Data understanding is crucial for most machine learning applications. As data scientists and engineers, we need to answer these questions for every project: Is our data secure? What is in our data? How do we monitor data properties over time? The DataProfiler, an open source project from Capital One, is a Python library designed to facilitate data analysis, monitoring and sensitive data detection.
DataProfiler was designed to accept a wide range of data formats including csv, avro, parquet, json, text, and pandas DataFrames. Whether the data is structured, semi-structured or unstructured, the library is able to identify the schema, statistics, entities from the data. In addition, the DataProfiler provides a cutting edge pre-trained deep learning model to efficiently identify sensitive information (or PII, such as customer names, physical addresses, bank account numbers, and credit card numbers). This helps companies detect sensitive data in different data sources and formats. With the ability to interchange the data labeler, DataProfiler can be customized to help users learn what is in their data. This versatility of the data labeler allows models to be modified as needed. Running multiple models on the same dataset is easy since choosing a preexisting data labeler to train and predict takes just a few lines of code.

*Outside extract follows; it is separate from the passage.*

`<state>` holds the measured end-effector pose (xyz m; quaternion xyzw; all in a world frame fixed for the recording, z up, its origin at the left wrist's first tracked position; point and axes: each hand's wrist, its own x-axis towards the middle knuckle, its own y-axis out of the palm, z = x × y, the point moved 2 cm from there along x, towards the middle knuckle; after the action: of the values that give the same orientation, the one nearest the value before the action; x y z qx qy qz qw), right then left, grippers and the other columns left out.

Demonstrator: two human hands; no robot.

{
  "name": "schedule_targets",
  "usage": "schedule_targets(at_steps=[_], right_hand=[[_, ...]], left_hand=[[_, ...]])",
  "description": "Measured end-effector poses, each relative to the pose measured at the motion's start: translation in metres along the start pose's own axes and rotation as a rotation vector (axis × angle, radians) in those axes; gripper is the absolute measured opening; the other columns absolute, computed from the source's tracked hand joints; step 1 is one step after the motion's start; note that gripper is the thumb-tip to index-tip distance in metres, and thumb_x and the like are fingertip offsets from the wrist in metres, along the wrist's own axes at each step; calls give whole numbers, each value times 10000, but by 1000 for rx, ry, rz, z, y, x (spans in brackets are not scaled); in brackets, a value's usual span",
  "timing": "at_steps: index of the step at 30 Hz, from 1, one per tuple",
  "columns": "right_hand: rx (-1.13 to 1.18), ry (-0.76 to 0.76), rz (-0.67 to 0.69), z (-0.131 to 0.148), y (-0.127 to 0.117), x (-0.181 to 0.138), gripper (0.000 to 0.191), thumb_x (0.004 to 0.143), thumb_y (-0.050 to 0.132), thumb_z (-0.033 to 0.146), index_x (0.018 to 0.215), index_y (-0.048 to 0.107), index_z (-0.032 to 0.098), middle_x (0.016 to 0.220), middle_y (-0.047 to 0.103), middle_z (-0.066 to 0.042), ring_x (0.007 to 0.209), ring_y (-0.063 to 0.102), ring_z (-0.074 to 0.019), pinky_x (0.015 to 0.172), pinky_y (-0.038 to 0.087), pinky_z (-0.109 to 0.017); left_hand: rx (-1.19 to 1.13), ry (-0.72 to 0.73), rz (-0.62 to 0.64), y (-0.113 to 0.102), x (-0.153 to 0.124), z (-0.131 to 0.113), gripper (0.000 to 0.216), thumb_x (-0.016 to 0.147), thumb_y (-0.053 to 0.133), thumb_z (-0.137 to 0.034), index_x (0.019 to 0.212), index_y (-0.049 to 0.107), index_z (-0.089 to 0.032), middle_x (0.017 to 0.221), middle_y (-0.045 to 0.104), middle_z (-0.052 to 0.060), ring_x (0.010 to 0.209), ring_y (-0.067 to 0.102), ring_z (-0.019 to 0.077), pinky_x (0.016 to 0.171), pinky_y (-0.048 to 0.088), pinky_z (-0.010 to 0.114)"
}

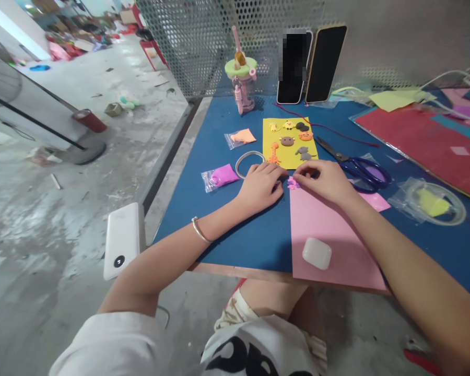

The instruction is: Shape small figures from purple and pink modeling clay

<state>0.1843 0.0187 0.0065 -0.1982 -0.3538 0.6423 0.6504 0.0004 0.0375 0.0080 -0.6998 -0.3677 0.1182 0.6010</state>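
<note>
My right hand (323, 180) has thumb and fingertips pinched at a small pink-purple piece (293, 183), whose shape is too small to make out. That piece lies by the top left corner of a pink sheet (317, 219). Palm down on the blue table, my left hand (262, 183) holds nothing visible, its thumb apart from its fingers. Just beyond both hands is a yellow card (290, 151) bearing small animal figures, among them an orange giraffe (274, 153) and a grey elephant (305, 153). A roll of tape (250, 165) sits beside my left fingers.
Blue-handled scissors (352, 166) lie right of the card. Small bags hold purple (221, 176) and orange (243, 137) material. A white case (317, 254) rests on the pink sheet. Behind stand a lidded cup (243, 86) and two phones, one gold-edged (326, 63). Coloured sheets (426, 141) lie right.
</note>
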Motion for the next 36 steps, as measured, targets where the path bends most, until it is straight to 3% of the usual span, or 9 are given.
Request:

We invite data scientists, machine learning engineers, software engineers, from beginner to expert level, to learn how to extract data properties in an efficient way with the DataProfiler.

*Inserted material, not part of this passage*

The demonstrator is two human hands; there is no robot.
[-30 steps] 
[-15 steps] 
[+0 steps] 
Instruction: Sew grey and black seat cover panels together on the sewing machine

The tutorial is planed to last for 90 minutes, with the following schedule:
Sensitive information detection with the data labeler component of DataProfiler
Q & A (10 minutes)
Users can run DataProfiler easily with several lines of code without much knowledge on machine learning, AI or Natural Language Processing. However, as DataProfiler is written in Python, users should be familiar with this programming language.
A laptop, desktop, or cloud machine (e.g., AWS EC2 instances) is sufficient for the tutorial. Users only need to clone the repo (https://github.com/capitalone/DataProfiler) and install the required packages therein. DataProfiler is fully functional on Mac and Linux.